Logo no início dos trabalhos, o presidente do STF e relator do processo, Edson Fachin, solicitou aos colegas uma postura de equilíbrio, serenidade e responsabilidade institucional, ressaltando que todos os integrantes da Corte, apesar de suas funções, são seres humanos suscetíveis a erros. Essa chamada ao respeito e à moderação ocorreu em meio a um ambiente carregado de debates acalorados.
O primeiro confronto ocorreu na parte matutina, quando o ministro Gilmar Mendes criticou uma decisão do colega André Mendonça, relacionada à Polícia Federal. Sem citar explicitamente o nome de Mendonça, Gilmar afirmou que um “cidadão que tenha o mínimo de noção” sobre o funcionamento da instituição não determinaria o afastamento de um diretor-geral da PF. A fala referia-se à decisão de Mendonça, na semana anterior, de afastar o então diretor-geral da PF, Andrei Rodrigues. Gilmar comparou a medida ao afastamento do presidente da Nasa ou do comandante do Exército, afirmando que submeter uma instituição como a Polícia Federal a esse tipo de vexame demonstra uma falta de noção.
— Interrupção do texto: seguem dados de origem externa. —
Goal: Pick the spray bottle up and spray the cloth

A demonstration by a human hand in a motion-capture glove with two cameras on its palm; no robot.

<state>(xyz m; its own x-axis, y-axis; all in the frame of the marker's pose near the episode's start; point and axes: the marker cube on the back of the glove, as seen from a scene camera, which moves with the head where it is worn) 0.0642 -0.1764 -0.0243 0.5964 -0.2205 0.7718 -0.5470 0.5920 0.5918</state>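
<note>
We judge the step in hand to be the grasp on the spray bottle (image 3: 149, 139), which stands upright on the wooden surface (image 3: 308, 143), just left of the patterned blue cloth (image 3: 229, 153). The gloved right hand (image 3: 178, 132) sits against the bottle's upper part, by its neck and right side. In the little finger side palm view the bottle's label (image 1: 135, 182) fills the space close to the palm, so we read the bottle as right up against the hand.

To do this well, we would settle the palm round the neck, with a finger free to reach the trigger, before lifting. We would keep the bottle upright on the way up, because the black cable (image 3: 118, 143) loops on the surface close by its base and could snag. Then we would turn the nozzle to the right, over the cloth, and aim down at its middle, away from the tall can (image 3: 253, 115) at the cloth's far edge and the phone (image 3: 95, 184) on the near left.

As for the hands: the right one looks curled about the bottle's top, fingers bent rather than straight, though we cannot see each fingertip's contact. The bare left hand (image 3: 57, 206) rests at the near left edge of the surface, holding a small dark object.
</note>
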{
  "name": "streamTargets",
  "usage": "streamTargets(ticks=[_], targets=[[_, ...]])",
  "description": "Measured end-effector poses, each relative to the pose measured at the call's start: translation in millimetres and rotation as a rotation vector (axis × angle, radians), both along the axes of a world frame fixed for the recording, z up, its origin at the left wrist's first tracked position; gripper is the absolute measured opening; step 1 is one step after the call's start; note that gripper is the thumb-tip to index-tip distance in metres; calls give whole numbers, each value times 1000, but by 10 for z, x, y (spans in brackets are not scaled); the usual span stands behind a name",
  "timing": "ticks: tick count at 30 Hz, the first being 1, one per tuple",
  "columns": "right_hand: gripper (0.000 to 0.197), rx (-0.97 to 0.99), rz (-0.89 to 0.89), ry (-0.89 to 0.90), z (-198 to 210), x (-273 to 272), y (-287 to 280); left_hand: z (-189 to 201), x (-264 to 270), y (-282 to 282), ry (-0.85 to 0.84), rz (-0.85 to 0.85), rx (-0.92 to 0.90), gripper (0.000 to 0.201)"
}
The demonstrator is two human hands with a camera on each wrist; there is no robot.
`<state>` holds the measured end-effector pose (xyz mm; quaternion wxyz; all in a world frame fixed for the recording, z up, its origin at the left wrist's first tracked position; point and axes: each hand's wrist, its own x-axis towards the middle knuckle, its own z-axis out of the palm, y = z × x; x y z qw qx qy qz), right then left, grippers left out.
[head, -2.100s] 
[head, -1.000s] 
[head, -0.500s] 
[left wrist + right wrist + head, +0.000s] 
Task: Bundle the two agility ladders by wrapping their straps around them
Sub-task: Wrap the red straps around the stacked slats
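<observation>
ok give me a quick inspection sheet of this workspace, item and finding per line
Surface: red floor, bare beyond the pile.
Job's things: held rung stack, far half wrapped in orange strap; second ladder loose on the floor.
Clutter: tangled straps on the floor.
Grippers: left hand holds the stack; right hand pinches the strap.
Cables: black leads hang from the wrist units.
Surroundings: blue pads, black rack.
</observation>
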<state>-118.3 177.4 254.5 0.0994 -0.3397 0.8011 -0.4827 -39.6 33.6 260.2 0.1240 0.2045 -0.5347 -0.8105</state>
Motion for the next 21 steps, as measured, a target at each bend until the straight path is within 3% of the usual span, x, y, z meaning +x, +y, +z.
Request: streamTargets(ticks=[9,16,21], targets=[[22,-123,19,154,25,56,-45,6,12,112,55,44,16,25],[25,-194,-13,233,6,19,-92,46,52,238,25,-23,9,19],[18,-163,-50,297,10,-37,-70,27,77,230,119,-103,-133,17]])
Durante a sessão, Gilmar Mendes também apresentou uma questão de ordem propondo que o caso envolvendo Moraes fosse analisado em conjunto com outro processo relacionado a Mendonça. Contudo, a discussão foi interrompida após o ministro Flávio Dino solicitar vista do processo, o que suspendeu a análise. Na votação parcial, o placar indicava 4 votos contra a proposta de Gilmar, com Kassio Nunes Marques e Dias Toffoli ausentes — o primeiro por impedimento e o segundo por suspeição.
Outro momento de tensão ocorreu quando Alexandre de Moraes, relator do caso, acusou Mendonça de fazer parte de um grupo que “tentou dar um golpe no país”. Moraes afirmou que há testemunhas que poderiam confirmar sua versão de que Mendonça teria solicitado para participar da investigação do caso Master. Mendonça reagiu prontamente, negando as alegações com veemência e afirmando que as declarações de Moraes eram mentirosas.
Na sequência, Mendonça também criticou Moraes, acusando-o de integrar um grupo que tentou desestabilizar o país. Moraes, por sua vez, afirmou que poderia apresentar testemunhas, incluindo advogados, para corroborar suas alegações, o que gerou nova reação de Mendonça, que respondeu com tom elevado, pedindo respeito e afirmando que “não está chorando” na sessão.
A discussão ganhou ainda mais intensidade com a intervenção do ministro Gilmar Mendes, que criticou duramente uma declaração do procurador-geral da República, Paulo Gonet, que afirmou nunca ter tido relação próxima com Vorcaro. Gilmar classificou como “leviandade” essa insinuação, acusando Gonet de agir com uma postura policialesca. Mendonça reagiu ao comentário de Gilmar, elevando o tom de voz e pedindo respeito, alegando que a sessão não é uma brincadeira.
No momento final, a ministra Cármen Lúcia manifestou-se em tom de tristeza, lamentando o clima de “espetacularização” do caso e a forma como o debate vinha sendo conduzido. Ela afirmou estar decepcionada com o ambiente do tribunal e pediu desculpas ao povo brasileiro, destacando que o STF, como guardião da Constituição, provocou um mal-estar cívico nos últimos dias.
Ao encerrar, o resultado da votação indicou 4 votos contra a reunião dos processos — Fachin, Mendonça, Luiz Fux e Cármen Lúcia — contra 3 votos favoráveis, de Gilmar Mendes, Cristiano Zanin e Alexandre de Moraes. Os ministros Kassio Nunes Marques e Dias Toffoli não participaram, por impedimento e suspeição, respectivamente. Com isso, ficou decidido que os processos seriam analisados separadamente, refletindo a forte divisão interna da Corte sobre o tema.